Com o segundo mandato de Trump, Rubio adotou posição mais rígida em relação a imigrantes no país. Com seu novo papel de secretário de Estado, agora um título formal, tem sido um dos nomes fortes da política de deportações que são uma das marcas do governo.

Troca de sanções entre Rubio e China

A Lei Global Magnitsky não é uma novidade para Rubio. O secretário, quando ainda era senador, em 2018, advogou a favor da utilização da legislação para sancionar quatro autoridades chinesas e uma organização governamental. Com isso, elas ficaram proibidas de entrar nos EUA, tiveram seus bens no país congelados e foram proibidas de fazer negócios com americanos.

Na ocasião, a China era acusada de abusos contra uma minoria muçulmana na região de Xingjiang. O governo foi condenado por deter uigures em um campo, onde essas pessoas teriam sido torturadas, forçadas a trabalhar e abusadas sexualmente.

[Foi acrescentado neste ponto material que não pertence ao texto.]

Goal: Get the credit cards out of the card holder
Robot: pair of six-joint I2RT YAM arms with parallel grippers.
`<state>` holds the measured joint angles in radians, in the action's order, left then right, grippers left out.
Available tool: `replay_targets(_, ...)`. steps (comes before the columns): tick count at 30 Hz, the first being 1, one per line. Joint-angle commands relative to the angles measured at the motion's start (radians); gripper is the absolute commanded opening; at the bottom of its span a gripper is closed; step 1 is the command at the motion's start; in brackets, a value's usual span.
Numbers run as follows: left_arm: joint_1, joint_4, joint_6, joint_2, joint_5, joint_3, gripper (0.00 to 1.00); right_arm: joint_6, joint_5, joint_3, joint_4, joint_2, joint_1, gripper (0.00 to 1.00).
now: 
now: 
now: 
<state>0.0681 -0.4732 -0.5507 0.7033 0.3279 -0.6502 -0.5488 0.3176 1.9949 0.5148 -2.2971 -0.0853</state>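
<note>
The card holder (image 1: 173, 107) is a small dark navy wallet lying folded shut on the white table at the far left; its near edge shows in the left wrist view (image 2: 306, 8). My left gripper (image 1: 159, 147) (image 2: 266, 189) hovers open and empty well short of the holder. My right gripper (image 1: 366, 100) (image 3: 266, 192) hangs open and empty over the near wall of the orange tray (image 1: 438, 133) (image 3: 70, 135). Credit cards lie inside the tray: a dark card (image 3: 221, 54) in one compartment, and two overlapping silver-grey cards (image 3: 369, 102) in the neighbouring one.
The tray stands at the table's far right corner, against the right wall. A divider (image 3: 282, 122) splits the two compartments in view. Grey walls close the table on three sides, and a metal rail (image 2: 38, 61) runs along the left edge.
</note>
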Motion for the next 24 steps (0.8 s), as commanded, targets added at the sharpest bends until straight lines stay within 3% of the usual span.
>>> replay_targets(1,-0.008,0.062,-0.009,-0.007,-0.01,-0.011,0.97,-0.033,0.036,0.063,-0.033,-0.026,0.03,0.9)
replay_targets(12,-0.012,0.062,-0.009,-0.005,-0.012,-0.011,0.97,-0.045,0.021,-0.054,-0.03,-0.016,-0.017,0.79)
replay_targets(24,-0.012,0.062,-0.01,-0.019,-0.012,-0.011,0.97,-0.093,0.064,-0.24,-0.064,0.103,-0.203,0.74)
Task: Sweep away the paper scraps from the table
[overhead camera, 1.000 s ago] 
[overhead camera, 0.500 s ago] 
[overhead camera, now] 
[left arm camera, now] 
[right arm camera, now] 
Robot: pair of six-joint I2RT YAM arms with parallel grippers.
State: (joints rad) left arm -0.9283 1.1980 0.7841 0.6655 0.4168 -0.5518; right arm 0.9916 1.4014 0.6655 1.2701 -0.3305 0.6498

Após a confirmação da sanção, o governo chinês decidiu retaliar com sanções a Rubio e outros políticos republicados, incluindo Ted Cruz, Samuel Brownback e Chris Smith. Também foi anunciada sanção contra a Comissão Executiva do Congresso sobre a China, agência independente dos EUA que monitoram direitos humanos no país asiático.

A punição teve caráter principalmente simbólico, já que Rubio e os demais atingidos não mantinham negócios com a China.

Marco Rubio tem ligação antiga com Eduardo Bolsonaro

Rubio é um apoiador dos governos conservadores eleitos na América Latina na última década. Um exemplo recente aconteceu após a eleição de Javier Milei, na Argentina, quando o então senador afirmou que os Estados Unidos deveriam apoiá-lo. Ele também publicou artigo em 2019 convocando apoio americano ao Brasil após a eleição de Jair Bolsonaro.

Por conta de sua visão alinhada com a extrema-direita brasileira, a aproximação com Rubio foi uma das prioridades do deputado federal licenciado Eduardo Bolsonaro em sua estadia nos Estados Unidos.

A relação já vem de longa data. Desde 2018, Eduardo vem buscando colecionar contatos com políticos alinhados às suas ideias no exterior, e Rubio foi um nome importante, em especial pela sua proximidade com temas latino-americanos.

Após a eleição de Jair Bolsonaro, ainda em 2018, Eduardo viajou aos Estados Unidos ao lado de Filipe Martins, que se tornaria assessor de Assuntos Internacionais do governo. Marco Rubio foi um dos primeiros políticos americanos a recebê-los.